For avoidance of doubt, any liability arising under a separate advisory mandate shall be governed exclusively by the limitation of liability provisions contained in such written agreement.

Nothing in these Terms excludes liability for fraud or other liability that cannot be excluded under applicable law.

Confidentiality

Submission of information through the Website does not create confidentiality obligations unless and until a separate written non-disclosure agreement or mandate is executed.

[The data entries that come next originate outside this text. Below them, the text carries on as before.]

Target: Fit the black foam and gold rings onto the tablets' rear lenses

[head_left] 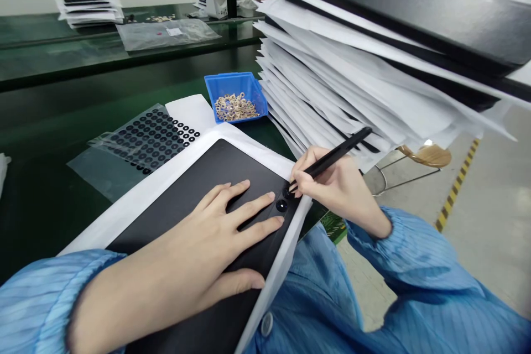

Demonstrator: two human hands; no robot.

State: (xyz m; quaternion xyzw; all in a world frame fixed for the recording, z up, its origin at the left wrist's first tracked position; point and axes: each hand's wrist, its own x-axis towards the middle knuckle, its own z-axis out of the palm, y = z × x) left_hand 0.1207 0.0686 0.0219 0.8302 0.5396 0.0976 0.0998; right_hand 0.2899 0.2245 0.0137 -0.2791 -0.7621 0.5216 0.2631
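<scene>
A flat black panel (215, 182) lies on white sheeting (118, 229) in front of me. My left hand (224, 238) rests on it with the fingers spread. In my right hand (329, 180) is a pair of black tweezers (336, 152), pinched like a pen. Their tips point down at a round black part (287, 193) at the panel's right corner, partly covered by my fingers. Just beside that sits a second round black part (281, 206) with a bright centre. Whether the tweezers grip the first part, I cannot tell.
Left of the panel lies a clear sheet of black rings (151, 138). Behind it stands a blue bin (236, 94) of small tan rings. A tall stack of black panels and white sheets (332, 66) rises at the right. A plastic bag (166, 34) lies on the back shelf.
</scene>
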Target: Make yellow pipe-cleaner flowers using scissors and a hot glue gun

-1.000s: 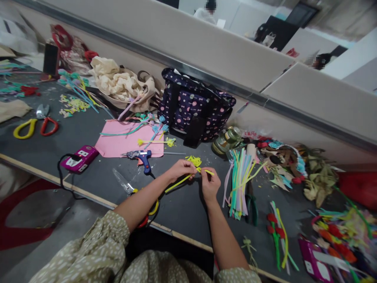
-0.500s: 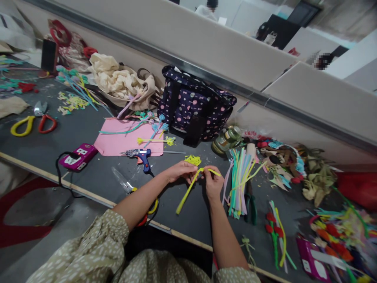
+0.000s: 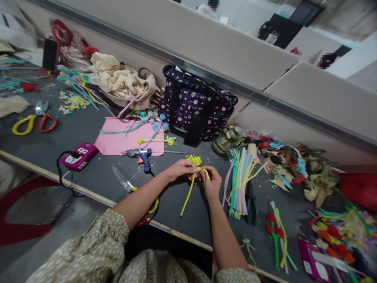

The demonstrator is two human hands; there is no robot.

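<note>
A yellow pipe cleaner is pinched between both hands over the dark table, bent where the fingers meet. One long tail hangs down towards me, and a shorter end curves over the right fingers. My left hand is closed on it at the bend. From the other side, my right hand grips the shorter part. Just beyond the fingertips lies a small heap of yellow snippets. To the right of my right hand rests a bundle of pastel pipe cleaners.
A blue glue gun lies left of my hands, by a pink sheet. Scissors are partly under my left forearm. A dark patterned bag and a green jar stand behind. Green-handled pliers lie beside the bundle.
The shorter end of the pipe cleaner now curls downward instead of pointing out to the right. My right hand has shifted slightly left, and the long tail hangs steeper.
</note>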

Users are advised not to transmit confidential or proprietary information through the Website.

Force Majeure

QLA shall not be liable for any delay or failure to perform arising from events beyond its reasonable control, including but not limited to:

  • acts of God;

  • natural disasters;

  • war, terrorism, or civil unrest;

  • governmental actions or regulatory changes;

  • pandemics;

  • interruption of telecommunications or infrastructure;

  • cyber incidents or third-party service failures.

Suspension or Termination of Access

QLA reserves the right to restrict, suspend, or terminate access to the Website at its discretion and without prior notice where legally permissible.

Entire Agreement

These Terms constitute the entire agreement between the user and QLA concerning use of the Website and supersede any prior representations, communications, or understandings relating thereto.

Any advisory relationship shall be governed exclusively by a separate written agreement.

Severability

If any provision of these Terms is found to be invalid or unenforceable, such provision shall be severed and the remaining provisions shall remain in full force and effect.

Governing Law and Dispute Resolution

These Terms shall be governed by and construed in accordance with the laws of England and Wales, without regard to conflict of law principles.

ICC Arbitration

Any dispute, controversy, or claim arising out of or in connection with these Terms or the use of the Website shall be finally resolved under the Rules of Arbitration of the International Chamber of Commerce (ICC).

The arbitration shall:

  • be conducted in English;

  • be seated in London, United Kingdom, as the default seat;

  • be conducted by one (1) arbitrator, unless otherwise required under the ICC Rules.

Where a separate written advisory agreement, mandate, or engagement letter exists, the governing law and dispute resolution provisions of that agreement shall prevail. In cross-border mandates or international advisory engagements, the seat of arbitration may be designated as Geneva, Switzerland, subject to written agreement. The arbitral award shall be final and binding.